● WORK INSTRUCTION: I need the number of lines in the following entries that hold the word "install", and no other text.

**** DATA SUPPLIED

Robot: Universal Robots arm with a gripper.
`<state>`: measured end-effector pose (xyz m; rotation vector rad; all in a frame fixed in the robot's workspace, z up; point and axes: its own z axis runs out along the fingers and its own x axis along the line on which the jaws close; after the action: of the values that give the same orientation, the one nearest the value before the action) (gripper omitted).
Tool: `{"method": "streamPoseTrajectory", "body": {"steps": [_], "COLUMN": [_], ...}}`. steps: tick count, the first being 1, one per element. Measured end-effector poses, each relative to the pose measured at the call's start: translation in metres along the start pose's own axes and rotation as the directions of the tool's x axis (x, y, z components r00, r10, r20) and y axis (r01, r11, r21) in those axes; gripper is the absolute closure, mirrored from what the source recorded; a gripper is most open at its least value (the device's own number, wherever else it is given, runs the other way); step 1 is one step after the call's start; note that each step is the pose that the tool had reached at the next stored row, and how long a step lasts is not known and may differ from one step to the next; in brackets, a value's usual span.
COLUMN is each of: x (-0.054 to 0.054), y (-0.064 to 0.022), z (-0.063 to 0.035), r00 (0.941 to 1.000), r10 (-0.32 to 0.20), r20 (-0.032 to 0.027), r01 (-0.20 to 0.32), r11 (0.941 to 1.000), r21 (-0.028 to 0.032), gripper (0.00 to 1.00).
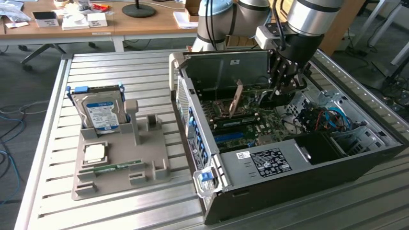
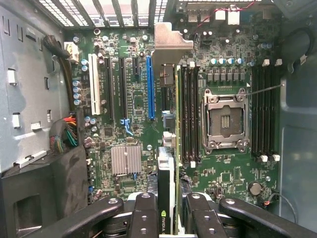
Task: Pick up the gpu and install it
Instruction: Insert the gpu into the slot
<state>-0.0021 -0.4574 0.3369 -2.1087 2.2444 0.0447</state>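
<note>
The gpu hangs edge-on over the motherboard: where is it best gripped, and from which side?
Pinch its two flat faces near the upper long edge, coming straight down from above. The gpu is thin and stands on edge, bracket toward the vented rear wall, leaving its lower edge free. The gripper holds it so.

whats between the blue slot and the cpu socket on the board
The gpu, edge-on in the tool, then a bank of memory slots, seen in the wrist view.
</note>
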Motion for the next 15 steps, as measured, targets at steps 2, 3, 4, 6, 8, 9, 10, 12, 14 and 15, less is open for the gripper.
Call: {"method": "streamPoseTrajectory", "body": {"steps": [2, 3, 4, 6, 8, 9, 10, 12, 14, 15], "x": [0.0, 0.0, 0.0, 0.0, 0.0001, 0.0002, 0.0002, 0.0002, 0.0002, 0.0002], "y": [0.0, 0.0, 0.0, 0.0, 0.0, 0.0001, 0.0001, 0.0001, 0.0001, 0.0001], "z": [0.0, 0.0, 0.0001, 0.0012, 0.0024, 0.003, 0.0031, 0.0033, 0.0033, 0.0033], "r00": [1.0, 1.0, 1.0, 1.0, 1.0, 1.0, 1.0, 1.0, 1.0, 1.0], "r10": [0.0, 0.0, 0.0, 0.0, 0.0, 0.0, 0.0, 0.0, 0.0, 0.0], "r20": [0.0, 0.0, 0.0001, 0.0004, 0.0001, 0.0001, -0.0002, 0.0, 0.0, 0.0], "r01": [0.0, 0.0, 0.0, 0.0, 0.0, 0.0, 0.0, 0.0, 0.0, 0.0], "r11": [1.0, 1.0, 1.0, 1.0, 1.0, 1.0, 1.0, 1.0, 1.0, 1.0], "r21": [0.0, 0.0, 0.0, 0.0001, 0.0, 0.0, 0.0, 0.0, 0.0, 0.0], "gripper": [0.73, 0.73, 0.73, 0.73, 0.73, 0.73, 0.73, 0.73, 0.73, 0.73]}}
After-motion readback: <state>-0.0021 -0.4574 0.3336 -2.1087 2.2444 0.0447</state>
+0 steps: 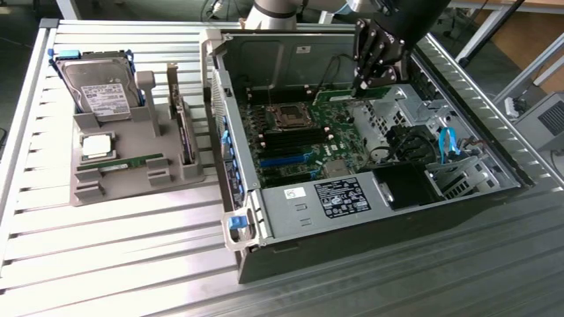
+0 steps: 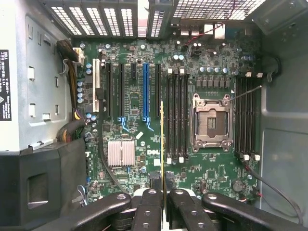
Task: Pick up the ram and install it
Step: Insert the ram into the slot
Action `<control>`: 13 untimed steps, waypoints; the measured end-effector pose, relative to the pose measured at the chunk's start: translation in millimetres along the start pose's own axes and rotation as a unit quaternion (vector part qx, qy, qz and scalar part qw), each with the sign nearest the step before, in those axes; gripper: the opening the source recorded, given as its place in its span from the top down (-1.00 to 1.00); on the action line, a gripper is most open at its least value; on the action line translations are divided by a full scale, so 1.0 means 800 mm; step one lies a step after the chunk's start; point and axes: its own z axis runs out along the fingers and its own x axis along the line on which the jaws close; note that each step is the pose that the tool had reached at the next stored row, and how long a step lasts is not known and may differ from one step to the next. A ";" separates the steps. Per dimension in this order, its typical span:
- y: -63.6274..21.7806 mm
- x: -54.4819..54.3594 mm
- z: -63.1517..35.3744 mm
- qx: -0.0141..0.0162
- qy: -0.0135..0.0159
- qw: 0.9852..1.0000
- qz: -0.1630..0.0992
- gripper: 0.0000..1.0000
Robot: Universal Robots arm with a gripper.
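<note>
1. The arm point(image 1: 273, 10) is leaning over the open computer case point(image 1: 264, 59) from behind and is pointing its gripper point(image 1: 372, 84) straight down into it.
2. The gripper's fingers point(image 2: 149, 207) are squeezing together on the ram point(image 1: 339, 96), holding it by its top edge.
3. The ram is hanging level in the air above the green board point(image 1: 308, 142) inside the case.
4. From the wrist view, the ram point(image 2: 161, 139) is looking like a thin line, just beside the long black slots point(image 2: 177, 115) near the square socket point(image 2: 210, 122).
5. A gray tray point(image 1: 105, 188) is sitting on the exterior view's left of the case, and another green stick point(image 1: 119, 165) is lying in it.
</note>
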 end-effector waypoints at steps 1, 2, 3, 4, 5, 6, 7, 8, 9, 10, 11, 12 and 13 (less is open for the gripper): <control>0.000 0.000 0.001 0.000 0.000 1.000 0.000 0.76; 0.000 0.000 0.002 0.000 0.000 1.000 0.000 0.76; 0.000 0.000 0.003 0.000 0.000 1.000 0.000 0.76; 0.000 0.000 0.003 0.000 0.000 1.000 0.000 0.76; 0.000 0.000 0.005 0.000 0.000 1.000 0.001 0.76; 0.000 0.000 0.006 0.000 0.000 1.000 0.001 0.76; 0.000 0.000 0.006 0.000 0.000 1.000 0.001 0.76; 0.000 0.001 0.008 0.000 0.000 1.000 0.001 0.76; 0.000 0.001 0.009 0.000 0.000 1.000 0.001 0.76; 0.000 0.001 0.010 0.000 0.000 1.000 0.001 0.76; 0.000 0.001 0.011 0.000 0.000 1.000 0.001 0.76; 0.000 0.001 0.012 0.000 0.000 1.000 0.002 0.76; 0.000 0.001 0.013 0.000 0.000 1.000 0.002 0.76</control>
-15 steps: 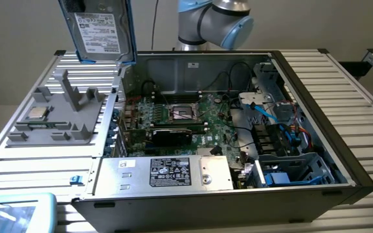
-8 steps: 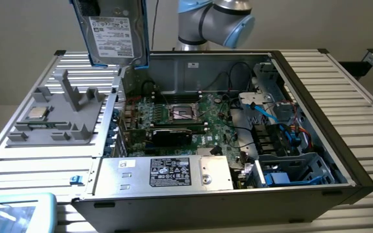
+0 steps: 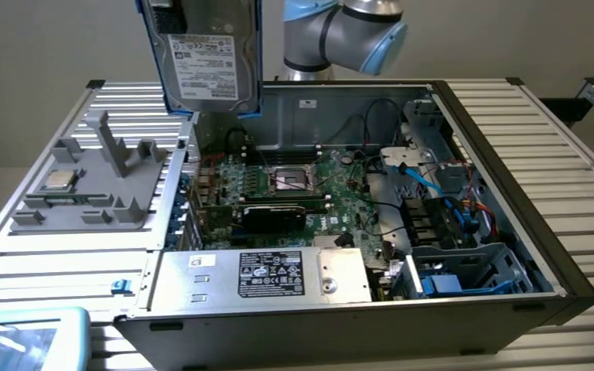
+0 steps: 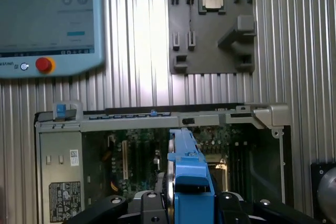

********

● EXPECTED OUTPUT: 2